▶ [Task goal]
Only one span of the material below is wanted. Output it exactly, from the line with "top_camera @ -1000" through the line with "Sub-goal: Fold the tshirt", without any pictures.

□ □ □ □

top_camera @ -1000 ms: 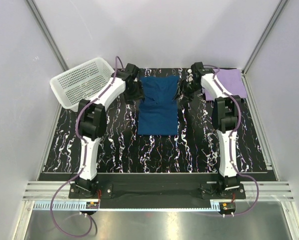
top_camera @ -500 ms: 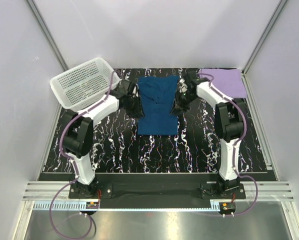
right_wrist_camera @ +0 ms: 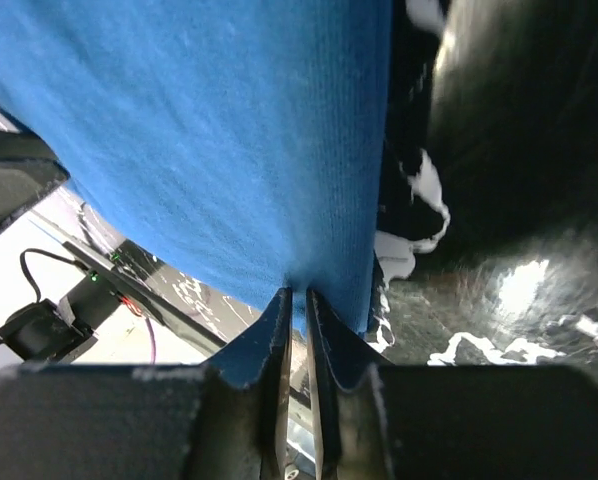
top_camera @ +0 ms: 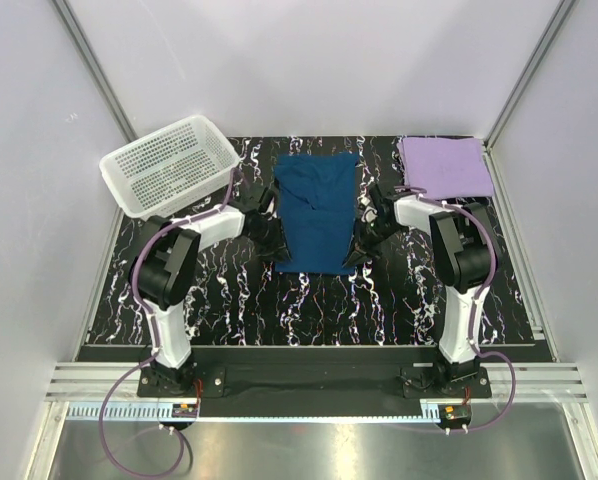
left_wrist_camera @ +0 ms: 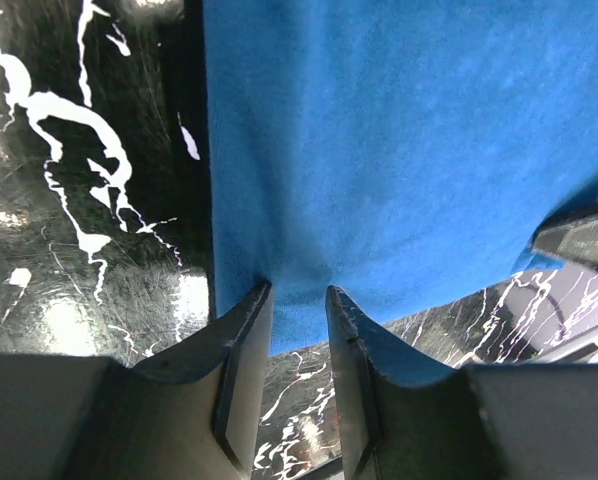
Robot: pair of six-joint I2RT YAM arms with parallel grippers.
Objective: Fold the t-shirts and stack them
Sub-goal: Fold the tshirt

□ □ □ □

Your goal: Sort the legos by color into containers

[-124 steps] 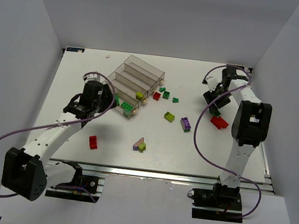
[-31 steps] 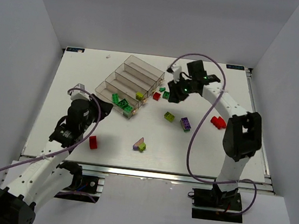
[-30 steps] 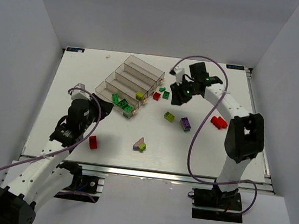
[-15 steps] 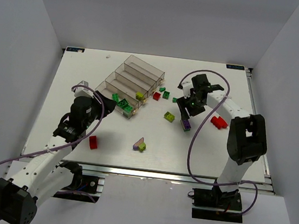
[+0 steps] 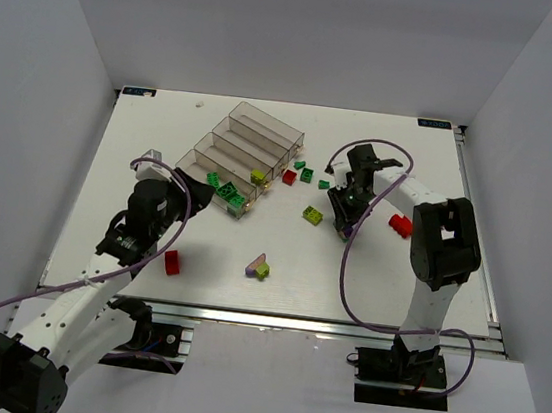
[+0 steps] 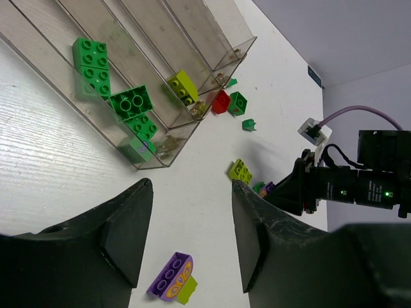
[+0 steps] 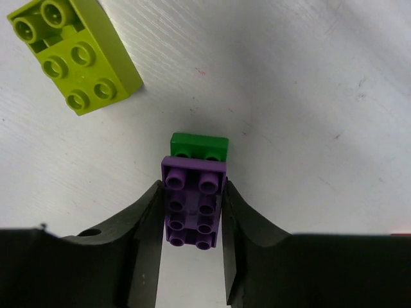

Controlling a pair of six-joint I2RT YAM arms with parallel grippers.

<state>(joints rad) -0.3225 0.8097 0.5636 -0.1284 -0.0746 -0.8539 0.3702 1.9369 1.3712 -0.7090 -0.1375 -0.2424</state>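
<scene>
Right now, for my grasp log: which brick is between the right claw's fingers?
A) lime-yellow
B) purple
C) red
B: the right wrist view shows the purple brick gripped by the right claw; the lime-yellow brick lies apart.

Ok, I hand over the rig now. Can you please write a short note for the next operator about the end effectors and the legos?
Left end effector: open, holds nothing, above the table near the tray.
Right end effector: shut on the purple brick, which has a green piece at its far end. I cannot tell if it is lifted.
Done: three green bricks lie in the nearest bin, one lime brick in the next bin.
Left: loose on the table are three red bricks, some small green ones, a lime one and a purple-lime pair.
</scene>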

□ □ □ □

▶ [Task response]
top_camera @ -1000 ms: 
top_camera @ -500 ms: 
right_wrist_camera @ +0 ms: 
top_camera @ +0 ms: 
left_wrist_camera @ +0 ms: 
Robot: pair of six-joint I2RT YAM arms with parallel grippers.
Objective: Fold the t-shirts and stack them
Sub-goal: Fold the tshirt

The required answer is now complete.